The SN1 Mechanism
Last updated: October 9th, 2019 |
The SN1 Reaction Mechanism
Previously we saw that there are two important classes of nucleophilic substitution reactions, which differ in their rate laws, dependence on substitution pattern, and the stereochemistry of the products. Having gone through the SN2 mechanism, today we’ll circle back and look at the second important mechanism for substitution reactions. It’s called the SN1 mechanism.
Let’s look at what the data tells us first.
Table of Contents
- Stereochemistry Of The SN1 Reaction: A Mixture of Retention and Inversion is Observed
- The Rate Law Of The SN1 Reaction Is First-Order Overall
- The Reaction Rate Increases With Substitution At Carbon (Tertiary >> Secondary > Primary)

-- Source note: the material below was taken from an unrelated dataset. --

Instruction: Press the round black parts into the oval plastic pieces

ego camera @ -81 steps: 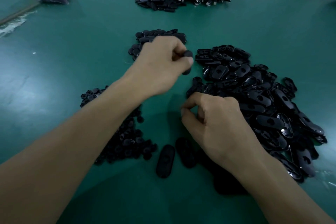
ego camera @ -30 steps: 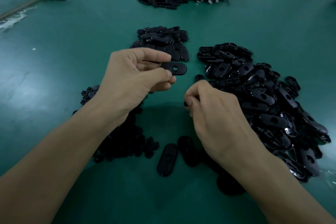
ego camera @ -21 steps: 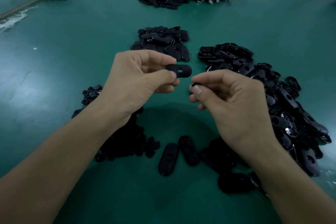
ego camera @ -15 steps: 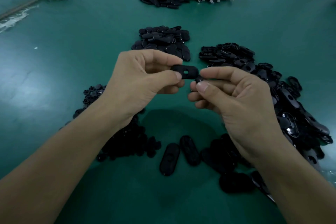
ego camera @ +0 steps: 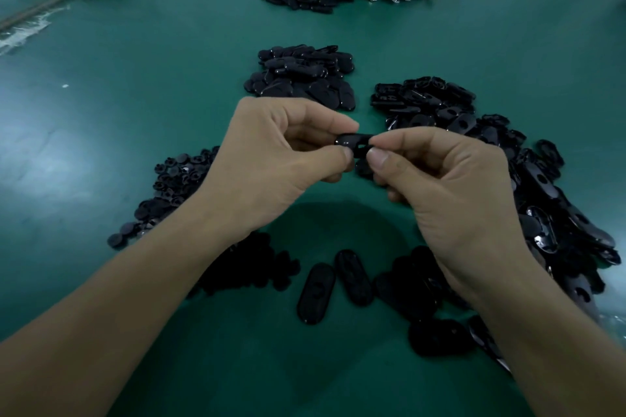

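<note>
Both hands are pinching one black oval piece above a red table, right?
Not quite: the table is green, not red. The head view shows the left hand and right hand both pinching one black oval piece above it.

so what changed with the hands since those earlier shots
The left hand drew back from the small pile and now pinches an oval piece in mid-air. The right hand rose off the table with a round part and closed in; its fingers pinch the piece's other end. Piles and loose ovals stayed.
</note>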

- The Stepwise Reaction Mechanism of the SN1 Reaction
If we start with an enantiomerically pure product, (that is, one enantiomer), these reactions tend to result in a mixture of products where the stereochemistry is the same as the starting material (retention) or opposite (inversion). In other words, some degree of racemization will take place.
Compare this to the SN2, which always results in inversion of stereochemistry! Clearly something different must be going on here.
We can also measure the rate law of these reactions. When we do so, we notice that the rate is only dependent on the concentration of the substrate, but not on the concentration of nucleophile.
Weird. Remember that the SN2 depends on both. Why might this reaction only depend on the concentration of substrate?
When we subtly change the types of substrates (e.g. alkyl halides) we use in these reactions, we find that tertiary substrates (for instance, t-butyl bromide) are considerably faster than secondary alkyl bromides, which are in turn faster than primary*.
Compare that to the case for SN2, where primary was faster than secondary and tertiary hardly reacted at all. Mysterious!
The best hypothesis we have for this reaction is the stepwise mechanism. In the first step, the leaving group leaves, forming a carbocation. In the second, a nucleophile attacks the carbocation, forming the product.
This explains all of our observations nicely. First of all, the slow step should be formation of the (unstable) carbocation – which only depends on the substrate, not the nucleophile. Furthermore, since the stability of carbocations depends tremendously on substitution pattern (tertiary carbocations are more stable than secondary, which are more stable than primary) this also conveniently explains the dependence of the reaction rate on substitution pattern. Any factor which stabilizes the carbocation, increases the rate at which the leaving group can leave.
It also helps us understand the stereochemistry. Since the nucleophile is flat, attack could occur from either face; which means that we obtain a mixture of retention and inversion products.
This is therefore called the SN1 mechanism – Substitution, Nucleophilic, Unimolecular – to contrast with the SN2 (Substitution, Nucleophilic, Bimolecular).
It all seems to work if you’ve got a good leaving group present (like a halogen). But what if you don’t have a good leaving group? In the next post we’ll talk about how to make a poor leaving group into a good one.
*Note – the primary alkyl halide shown here is certainly reacting solely through an SN2 mechanism.
Final note – although it’s often said that the SN1 proceeds with “racemization” of stereocenters, in practice a 50/50 split of stereocenters may not be obtained due to “ion pairing” effects. In other words, the leaving group could leave, but not fully dissociate from the vicinity of the carbocation, which could block a nucleophile from attacking the electrophile from that face. For that reason it’s a little bit more correct to say that it proceeds with a “mixture of retention and inversion” rather than “racemization”.